Siamo a circa 300 metri sotto terra, nell’abisso Raymond Gachè delle Alpi Marittime; un susseguirsi di vertiginosi pozzi e faticose strettoie, all’epoca in parte da esplorare.

Speleologia e fotografia erano i miei hobby di studente. In casa c’era una piccola Ikonta a soffietto: ideale da mettere nello zaino sia quando andavi sopra le montagne, sia quando ti calavi dentro. Un treppiede leggerissimo a gambe telescopiche, di una manciata di etti e un flash a lampadine al magnesio completavano l’attrezzatura.

UnaFotoUnaStoria, la fotografia speleologica di Edo Prando
Una fotocamera Ikonta a soffietto, posa T e lampadine al magnesio per uno scatto in profondità. Fotografia speleologica.

Quella che vedete fu per alcuni giorni la nostra base, alla quale tornavamo dopo aver esplorato nuovi cunicoli. Era un piccolo spiazzo alla base di un pozzo di una quarantina di metri.

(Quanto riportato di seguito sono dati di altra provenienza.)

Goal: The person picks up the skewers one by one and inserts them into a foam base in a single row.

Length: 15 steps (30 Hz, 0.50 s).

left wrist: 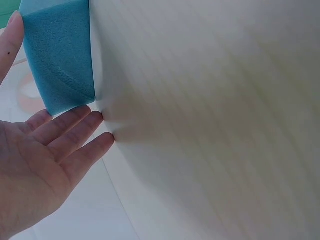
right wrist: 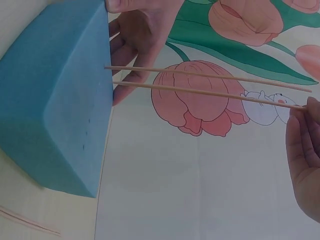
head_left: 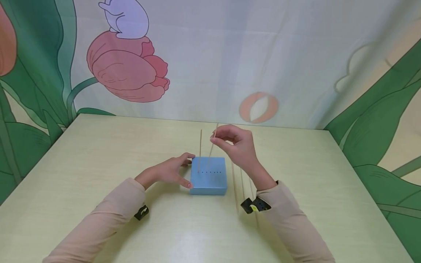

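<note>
Loose sticks: thin, pale lengths [head_left: 235, 188] lie on the desk [head_left: 171, 230], right of the block.
Blue block: a squat, matte slab [head_left: 208, 182], pierced by a row of small dark holes, sits between the desk's left and right edges, short of the far edge.
Left hand: spread wide [head_left: 169, 170], thumb at the block's near left corner, fingers by its far left corner.
Upright stick: stands [head_left: 200, 146] at the row's left end.
Right hand: thumb and fingertips [head_left: 238, 146] pinch a leaning stick [right wrist: 210, 93] near its top, its lower end at the block's upper face.

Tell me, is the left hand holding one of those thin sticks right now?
No, the left hand touches the blue block, while the right hand pinches a thin stick.
</note>
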Motion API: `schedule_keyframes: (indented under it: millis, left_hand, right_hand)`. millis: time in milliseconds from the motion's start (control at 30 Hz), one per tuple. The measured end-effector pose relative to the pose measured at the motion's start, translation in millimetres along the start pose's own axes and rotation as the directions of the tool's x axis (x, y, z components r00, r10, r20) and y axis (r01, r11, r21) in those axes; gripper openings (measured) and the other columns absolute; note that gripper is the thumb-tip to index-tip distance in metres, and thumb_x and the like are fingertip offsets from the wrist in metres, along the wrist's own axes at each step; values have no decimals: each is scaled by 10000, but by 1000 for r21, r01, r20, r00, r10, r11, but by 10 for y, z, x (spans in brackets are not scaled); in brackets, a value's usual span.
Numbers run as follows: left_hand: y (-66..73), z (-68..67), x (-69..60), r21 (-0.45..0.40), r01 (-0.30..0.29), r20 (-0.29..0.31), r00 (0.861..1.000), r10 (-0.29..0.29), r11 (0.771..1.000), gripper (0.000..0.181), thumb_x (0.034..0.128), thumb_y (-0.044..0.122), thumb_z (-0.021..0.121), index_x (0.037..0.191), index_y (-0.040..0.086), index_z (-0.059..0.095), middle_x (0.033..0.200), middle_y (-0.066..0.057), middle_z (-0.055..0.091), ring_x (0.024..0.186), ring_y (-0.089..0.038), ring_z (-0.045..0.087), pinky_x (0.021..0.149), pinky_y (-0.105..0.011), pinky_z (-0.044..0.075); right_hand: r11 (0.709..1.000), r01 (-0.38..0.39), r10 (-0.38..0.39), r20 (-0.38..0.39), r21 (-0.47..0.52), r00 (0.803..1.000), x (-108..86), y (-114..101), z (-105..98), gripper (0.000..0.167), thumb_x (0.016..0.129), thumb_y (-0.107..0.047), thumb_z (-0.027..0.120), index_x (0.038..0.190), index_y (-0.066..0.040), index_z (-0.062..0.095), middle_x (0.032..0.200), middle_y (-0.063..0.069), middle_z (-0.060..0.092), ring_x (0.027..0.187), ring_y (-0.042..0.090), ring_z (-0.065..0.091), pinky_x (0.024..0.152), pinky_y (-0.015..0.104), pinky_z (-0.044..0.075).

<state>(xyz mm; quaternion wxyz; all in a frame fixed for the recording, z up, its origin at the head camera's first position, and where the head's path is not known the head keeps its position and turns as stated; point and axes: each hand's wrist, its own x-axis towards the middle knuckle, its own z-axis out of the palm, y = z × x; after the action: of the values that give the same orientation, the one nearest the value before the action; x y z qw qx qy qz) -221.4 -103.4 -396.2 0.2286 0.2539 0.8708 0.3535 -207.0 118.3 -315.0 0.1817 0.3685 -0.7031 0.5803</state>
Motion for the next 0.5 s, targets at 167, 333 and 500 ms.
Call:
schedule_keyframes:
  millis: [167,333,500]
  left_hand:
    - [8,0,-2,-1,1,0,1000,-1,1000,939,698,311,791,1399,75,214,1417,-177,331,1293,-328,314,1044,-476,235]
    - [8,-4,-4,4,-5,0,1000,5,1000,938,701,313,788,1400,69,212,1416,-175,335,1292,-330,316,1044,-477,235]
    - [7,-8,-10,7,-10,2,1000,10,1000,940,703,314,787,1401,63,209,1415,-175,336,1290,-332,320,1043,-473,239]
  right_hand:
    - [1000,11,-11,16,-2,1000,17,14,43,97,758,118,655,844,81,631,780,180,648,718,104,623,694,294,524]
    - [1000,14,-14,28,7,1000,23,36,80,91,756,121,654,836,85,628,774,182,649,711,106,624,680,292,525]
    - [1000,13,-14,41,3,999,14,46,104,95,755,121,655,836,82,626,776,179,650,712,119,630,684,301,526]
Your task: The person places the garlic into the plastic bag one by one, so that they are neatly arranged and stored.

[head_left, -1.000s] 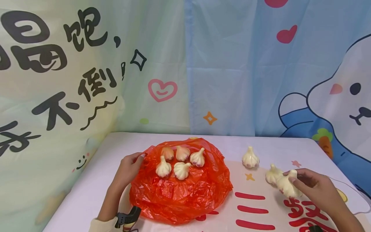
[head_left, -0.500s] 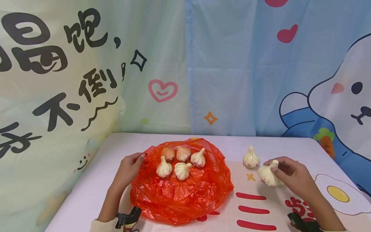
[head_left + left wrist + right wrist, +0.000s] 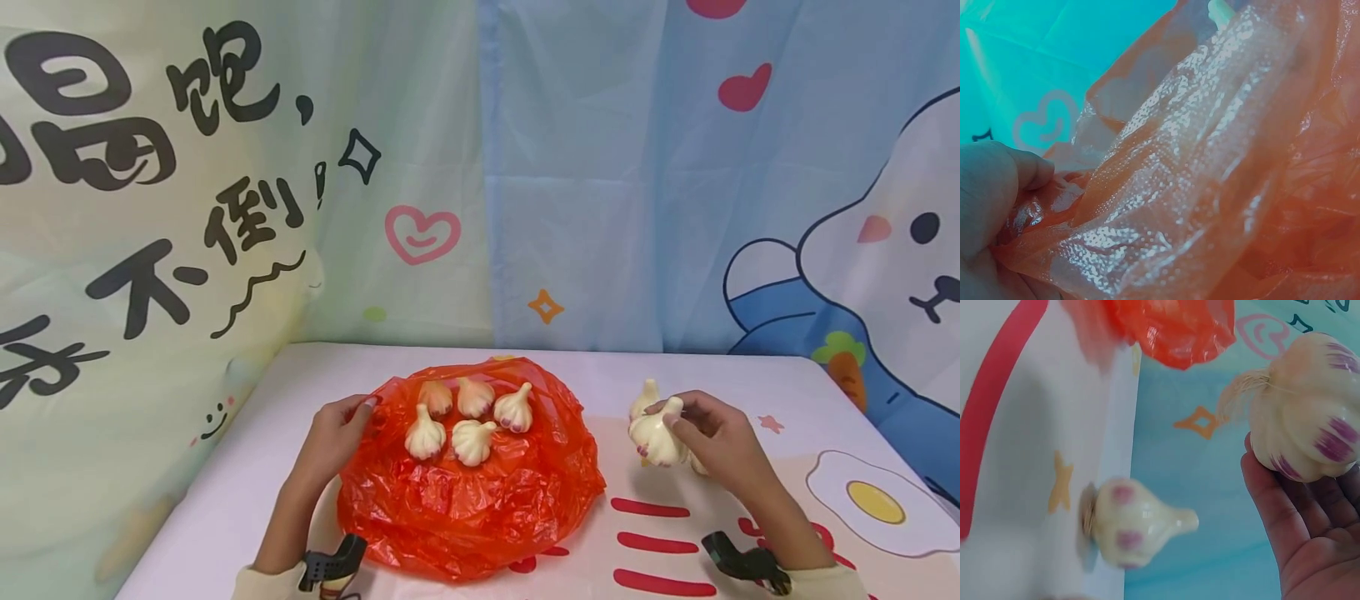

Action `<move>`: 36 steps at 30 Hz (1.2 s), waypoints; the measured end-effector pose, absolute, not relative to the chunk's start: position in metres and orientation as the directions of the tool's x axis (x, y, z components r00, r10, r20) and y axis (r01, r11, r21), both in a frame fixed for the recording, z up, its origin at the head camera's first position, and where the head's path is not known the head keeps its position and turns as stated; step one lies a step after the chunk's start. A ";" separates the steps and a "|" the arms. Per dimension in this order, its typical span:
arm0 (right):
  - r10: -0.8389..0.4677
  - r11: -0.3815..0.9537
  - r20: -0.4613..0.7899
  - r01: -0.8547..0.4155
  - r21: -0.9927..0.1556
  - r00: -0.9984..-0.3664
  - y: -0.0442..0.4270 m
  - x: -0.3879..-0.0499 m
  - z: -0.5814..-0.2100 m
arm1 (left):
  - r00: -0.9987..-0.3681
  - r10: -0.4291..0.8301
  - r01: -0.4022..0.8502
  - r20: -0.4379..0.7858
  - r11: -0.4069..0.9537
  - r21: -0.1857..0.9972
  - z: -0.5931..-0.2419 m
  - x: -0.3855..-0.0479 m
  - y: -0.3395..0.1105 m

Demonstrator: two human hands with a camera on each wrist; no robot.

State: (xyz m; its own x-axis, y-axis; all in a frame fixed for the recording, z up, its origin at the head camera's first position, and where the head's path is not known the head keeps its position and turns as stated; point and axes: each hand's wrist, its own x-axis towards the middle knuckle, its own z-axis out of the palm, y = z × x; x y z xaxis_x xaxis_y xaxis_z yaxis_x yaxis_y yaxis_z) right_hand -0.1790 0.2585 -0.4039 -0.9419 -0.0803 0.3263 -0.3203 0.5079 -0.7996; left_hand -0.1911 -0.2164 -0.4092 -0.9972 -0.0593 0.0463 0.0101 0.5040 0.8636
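At the left, my left hand (image 3: pixel 335 437) pinches the rim of a red plastic bag (image 3: pixel 465 521) between thumb and fingers; the left wrist view shows the thin film bunched by the thumb. Several garlic bulbs (image 3: pixel 471 442) lie inside the spread bag. My right hand (image 3: pixel 716 433) holds a garlic bulb (image 3: pixel 657 440) above the table, right of the bag, its stem pointing up. Purple streaks mark that bulb in the right wrist view. Behind it stands another garlic bulb (image 3: pixel 1138 524), partly covered in the head view. A further bulb (image 3: pixel 698 465) is mostly hidden below my right hand.
A white table (image 3: pixel 300 375) with printed red strokes and a fried-egg picture (image 3: pixel 873 500) lies under everything. A printed cloth backdrop (image 3: pixel 577 167) hangs behind it and along the left side. A black wrist device (image 3: pixel 738 562) sits on my right wrist.
My right hand has moved left toward the bag, carrying the garlic bulb past the standing one and leaving one bulb on the table. My left hand stays at the bag's rim.
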 end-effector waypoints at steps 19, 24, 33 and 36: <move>-0.190 0.220 0.349 -0.387 -0.896 -0.917 0.204 -0.204 -0.408 | -0.997 -0.062 0.011 0.050 0.517 0.856 -0.410 -0.192 -0.217; -0.206 0.184 0.325 -0.362 -0.914 -0.923 0.191 -0.209 -0.410 | -0.997 -0.062 0.012 0.052 0.521 0.853 -0.411 -0.192 -0.218; -0.239 0.126 0.278 -0.314 -0.941 -0.930 0.166 -0.214 -0.414 | -0.996 -0.057 0.024 0.063 0.522 0.853 -0.410 -0.192 -0.217; -0.262 0.126 0.248 -0.288 -0.949 -0.933 0.157 -0.215 -0.415 | -0.996 -0.055 0.026 0.064 0.524 0.851 -0.409 -0.192 -0.217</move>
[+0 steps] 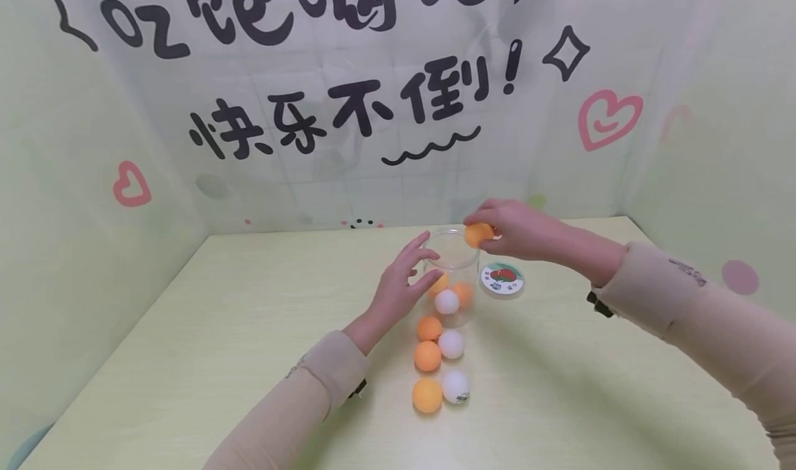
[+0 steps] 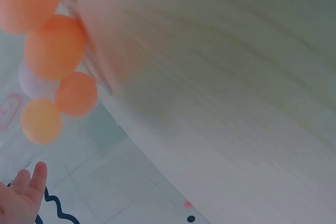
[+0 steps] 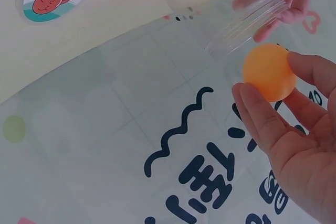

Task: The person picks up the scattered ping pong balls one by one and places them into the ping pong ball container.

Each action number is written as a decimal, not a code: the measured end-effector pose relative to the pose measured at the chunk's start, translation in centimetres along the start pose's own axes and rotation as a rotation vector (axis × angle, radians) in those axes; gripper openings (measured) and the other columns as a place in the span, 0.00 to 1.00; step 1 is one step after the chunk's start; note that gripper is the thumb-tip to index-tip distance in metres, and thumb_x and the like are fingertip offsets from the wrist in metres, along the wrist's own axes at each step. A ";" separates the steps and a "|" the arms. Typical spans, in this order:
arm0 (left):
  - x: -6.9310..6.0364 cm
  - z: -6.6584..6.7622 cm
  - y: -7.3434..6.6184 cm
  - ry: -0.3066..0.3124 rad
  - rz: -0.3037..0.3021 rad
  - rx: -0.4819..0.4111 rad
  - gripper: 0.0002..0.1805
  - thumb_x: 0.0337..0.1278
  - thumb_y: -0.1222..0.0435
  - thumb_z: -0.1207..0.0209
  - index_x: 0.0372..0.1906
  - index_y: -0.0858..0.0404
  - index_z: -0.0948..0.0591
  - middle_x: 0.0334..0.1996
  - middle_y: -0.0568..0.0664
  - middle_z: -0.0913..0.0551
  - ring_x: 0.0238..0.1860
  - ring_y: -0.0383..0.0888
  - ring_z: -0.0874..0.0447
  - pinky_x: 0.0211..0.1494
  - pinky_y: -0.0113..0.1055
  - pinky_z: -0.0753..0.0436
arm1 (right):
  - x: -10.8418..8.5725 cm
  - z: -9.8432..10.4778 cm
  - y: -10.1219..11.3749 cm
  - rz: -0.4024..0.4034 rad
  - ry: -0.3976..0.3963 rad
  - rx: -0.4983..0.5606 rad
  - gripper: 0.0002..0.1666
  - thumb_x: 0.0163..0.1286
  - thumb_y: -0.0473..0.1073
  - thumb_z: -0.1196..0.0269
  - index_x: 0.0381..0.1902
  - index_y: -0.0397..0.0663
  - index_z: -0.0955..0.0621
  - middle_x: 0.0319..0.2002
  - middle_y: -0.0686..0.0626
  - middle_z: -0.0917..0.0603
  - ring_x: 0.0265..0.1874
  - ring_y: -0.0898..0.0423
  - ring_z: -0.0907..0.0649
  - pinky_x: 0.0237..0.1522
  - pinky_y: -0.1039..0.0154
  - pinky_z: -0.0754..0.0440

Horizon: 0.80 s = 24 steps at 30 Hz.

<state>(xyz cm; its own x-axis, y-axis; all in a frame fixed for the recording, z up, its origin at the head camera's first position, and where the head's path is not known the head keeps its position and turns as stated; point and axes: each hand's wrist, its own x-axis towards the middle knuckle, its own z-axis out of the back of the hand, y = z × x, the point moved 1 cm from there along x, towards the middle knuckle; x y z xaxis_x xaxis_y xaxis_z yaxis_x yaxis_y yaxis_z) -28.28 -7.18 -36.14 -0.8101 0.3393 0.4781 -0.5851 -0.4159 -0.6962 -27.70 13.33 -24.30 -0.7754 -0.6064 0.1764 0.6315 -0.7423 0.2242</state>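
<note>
Pinching an orange ball (image 1: pixel 479 235) at the right edge of a clear jar (image 1: pixel 457 268), the right hand (image 1: pixel 521 229) risks a stray bounce across the table (image 1: pixel 273 297) if the left hand (image 1: pixel 398 283), curled round the jar, lets it shift.

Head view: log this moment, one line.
left hand: holds clear jar; right hand: pinches orange ball near jar mouth; inside jar: orange and white balls; tomato-print disc: beside jar
</note>
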 end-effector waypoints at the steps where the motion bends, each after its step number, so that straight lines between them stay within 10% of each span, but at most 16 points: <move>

Le nostre ombre danzavano sulle pareti, alla luce dei beccucci ad acetilene fissati sopra i caschi.

Misi la fotocamera sul treppiede; regolai la messa a fuoco sull’iperfocale, dopo aver calcolato il diaframma in base al numero guida della lampada al magnesio; pregai gli amici di spegnere le loro lampade in modo da non avere immagini fantasma; impostai la posa T, quella che tiene aperto l’otturatore finché non la disattivi; mi sedetti un paio di metri davanti alla fotocamera, dove, in terra, avevo posato il mio casco con la fiammella accesa ma nascosta all’obiettivo, in modo che mi guidasse nel buio. Infilai una lampadina PF5 nella parabola del flash rivolta, dal basso all’alto, verso un mio collega d’avventura e premetti il pulsante che accendeva il magnesio. Ripercorsi il paio di metri a ritroso, chiusi l’otturatore.

Finalmente potemmo mangiare le nostre scatolette e accendere il fornello a gas per preparare un caffè bollente, prima d’infilarci in umidi sacchi a pelo per una meritata dormita. Dopo qualche ora, altre strettoie e altre fotografie. E.P.